◆ **TASK DESCRIPTION**: Please restate word for word, and with nothing added, the lines that run from the one holding "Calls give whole" to the end of the entries below.

◆ **AVAILABLE DATA**:
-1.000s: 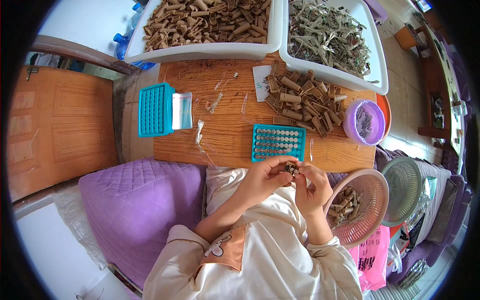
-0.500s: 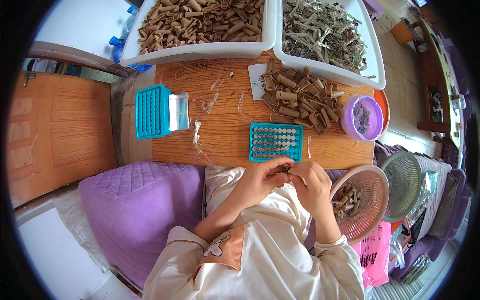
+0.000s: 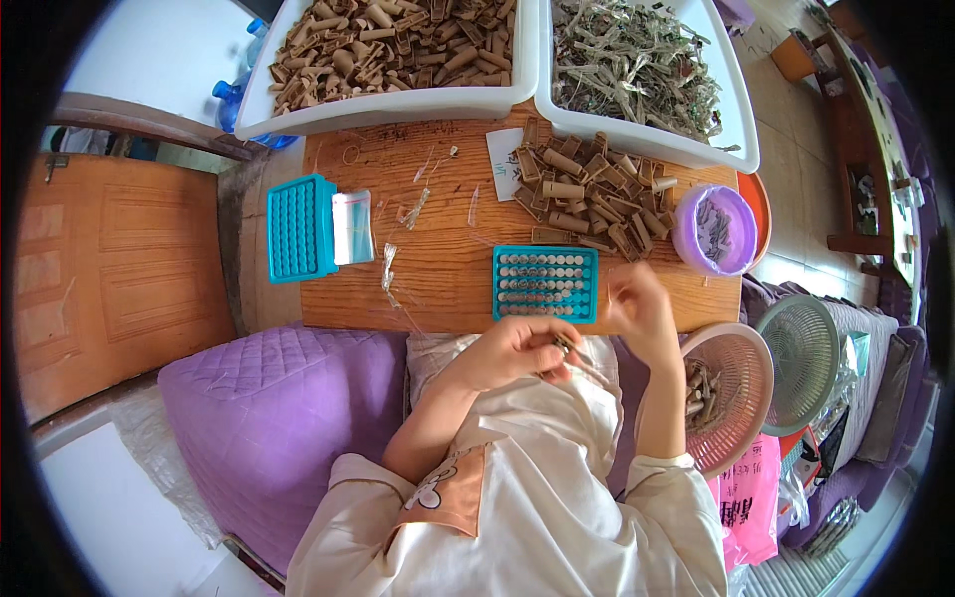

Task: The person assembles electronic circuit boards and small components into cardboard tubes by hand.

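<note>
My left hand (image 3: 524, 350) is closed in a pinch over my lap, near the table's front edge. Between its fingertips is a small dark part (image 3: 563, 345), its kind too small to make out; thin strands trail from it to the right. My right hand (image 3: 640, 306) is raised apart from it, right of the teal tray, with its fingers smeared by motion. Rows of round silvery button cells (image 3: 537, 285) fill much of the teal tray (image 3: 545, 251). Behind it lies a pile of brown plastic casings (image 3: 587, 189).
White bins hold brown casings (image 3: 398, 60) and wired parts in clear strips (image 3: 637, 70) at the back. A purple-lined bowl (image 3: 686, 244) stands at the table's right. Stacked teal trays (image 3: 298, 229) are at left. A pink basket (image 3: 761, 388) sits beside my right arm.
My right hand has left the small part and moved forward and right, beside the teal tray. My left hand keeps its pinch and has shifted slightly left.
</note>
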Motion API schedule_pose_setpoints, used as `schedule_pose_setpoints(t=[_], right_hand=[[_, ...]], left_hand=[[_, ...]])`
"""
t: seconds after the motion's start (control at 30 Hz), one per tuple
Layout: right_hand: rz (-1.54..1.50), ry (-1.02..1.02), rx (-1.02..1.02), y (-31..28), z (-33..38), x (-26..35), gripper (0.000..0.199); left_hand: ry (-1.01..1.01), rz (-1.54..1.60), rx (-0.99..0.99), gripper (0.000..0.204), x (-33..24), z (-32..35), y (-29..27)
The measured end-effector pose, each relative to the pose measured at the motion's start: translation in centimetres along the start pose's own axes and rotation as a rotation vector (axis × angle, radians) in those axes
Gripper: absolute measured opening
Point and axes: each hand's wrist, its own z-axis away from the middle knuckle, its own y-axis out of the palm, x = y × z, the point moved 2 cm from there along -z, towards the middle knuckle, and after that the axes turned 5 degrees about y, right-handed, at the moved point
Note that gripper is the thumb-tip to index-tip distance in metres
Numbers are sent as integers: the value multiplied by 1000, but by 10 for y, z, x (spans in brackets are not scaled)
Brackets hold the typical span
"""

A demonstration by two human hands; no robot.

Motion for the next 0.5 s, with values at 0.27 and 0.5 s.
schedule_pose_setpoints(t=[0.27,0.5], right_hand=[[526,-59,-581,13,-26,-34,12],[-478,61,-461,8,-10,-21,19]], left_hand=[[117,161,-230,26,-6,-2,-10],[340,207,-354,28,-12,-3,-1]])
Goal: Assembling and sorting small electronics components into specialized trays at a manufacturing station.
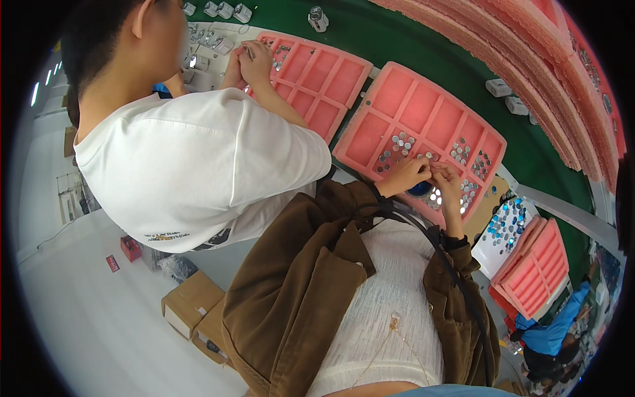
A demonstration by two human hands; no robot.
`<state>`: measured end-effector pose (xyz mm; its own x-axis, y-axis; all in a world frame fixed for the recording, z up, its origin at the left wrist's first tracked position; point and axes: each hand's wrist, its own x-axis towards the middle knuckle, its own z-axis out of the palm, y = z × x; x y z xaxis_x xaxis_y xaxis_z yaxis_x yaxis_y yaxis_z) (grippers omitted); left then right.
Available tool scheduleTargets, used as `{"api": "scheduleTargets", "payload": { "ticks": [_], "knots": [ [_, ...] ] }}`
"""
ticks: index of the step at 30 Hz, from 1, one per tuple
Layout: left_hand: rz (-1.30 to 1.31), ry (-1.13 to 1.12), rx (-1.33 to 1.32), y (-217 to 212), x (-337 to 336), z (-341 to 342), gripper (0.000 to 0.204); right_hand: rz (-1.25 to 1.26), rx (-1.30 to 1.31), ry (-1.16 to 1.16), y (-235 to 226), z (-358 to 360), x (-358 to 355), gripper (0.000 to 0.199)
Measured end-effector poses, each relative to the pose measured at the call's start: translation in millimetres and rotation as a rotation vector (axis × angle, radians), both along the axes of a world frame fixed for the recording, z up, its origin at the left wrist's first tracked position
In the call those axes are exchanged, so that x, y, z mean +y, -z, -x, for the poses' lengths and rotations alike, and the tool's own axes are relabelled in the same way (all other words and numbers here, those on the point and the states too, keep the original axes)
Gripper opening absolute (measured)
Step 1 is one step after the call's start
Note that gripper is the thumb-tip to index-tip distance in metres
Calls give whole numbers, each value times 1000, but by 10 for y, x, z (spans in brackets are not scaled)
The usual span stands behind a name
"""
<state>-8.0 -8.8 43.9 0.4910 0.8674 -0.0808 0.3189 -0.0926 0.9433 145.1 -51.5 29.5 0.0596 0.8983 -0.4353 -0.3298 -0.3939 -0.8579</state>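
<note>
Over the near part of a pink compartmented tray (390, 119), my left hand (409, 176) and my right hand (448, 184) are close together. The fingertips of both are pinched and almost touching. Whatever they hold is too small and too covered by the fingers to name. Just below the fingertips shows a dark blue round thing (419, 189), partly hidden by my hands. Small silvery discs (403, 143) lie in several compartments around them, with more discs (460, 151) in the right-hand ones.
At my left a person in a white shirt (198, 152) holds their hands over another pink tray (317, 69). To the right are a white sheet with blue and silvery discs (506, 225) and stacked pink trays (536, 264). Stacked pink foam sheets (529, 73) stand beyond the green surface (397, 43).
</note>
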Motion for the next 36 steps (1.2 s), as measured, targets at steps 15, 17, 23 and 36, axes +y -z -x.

◆ **EXERCISE RESPONSE**:
Calls give whole numbers, each value times 1000, but by 10 for y, x, z (spans in brackets are not scaled)
The usual span stands behind a name
"""
<state>-8.0 -8.8 43.9 0.4910 0.8674 -0.0808 0.3189 -0.0926 0.9433 145.1 -51.5 29.5 0.0596 0.8983 -0.4353 -0.3298 -0.3939 -0.8579</state>
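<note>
Over the near part of a pink compartmented tray (390, 119), my left hand (409, 176) and my right hand (448, 184) are close together. The fingertips of both are pinched and almost touching. Whatever they hold is too small and too covered by the fingers to name. Just below the fingertips shows a dark blue round thing (419, 189), partly hidden by my hands. Small silvery discs (403, 143) lie in several compartments around them, with more discs (460, 151) in the right-hand ones.
At my left a person in a white shirt (198, 152) holds their hands over another pink tray (317, 69). To the right are a white sheet with blue and silvery discs (506, 225) and stacked pink trays (536, 264). Stacked pink foam sheets (529, 73) stand beyond the green surface (397, 43).
</note>
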Motion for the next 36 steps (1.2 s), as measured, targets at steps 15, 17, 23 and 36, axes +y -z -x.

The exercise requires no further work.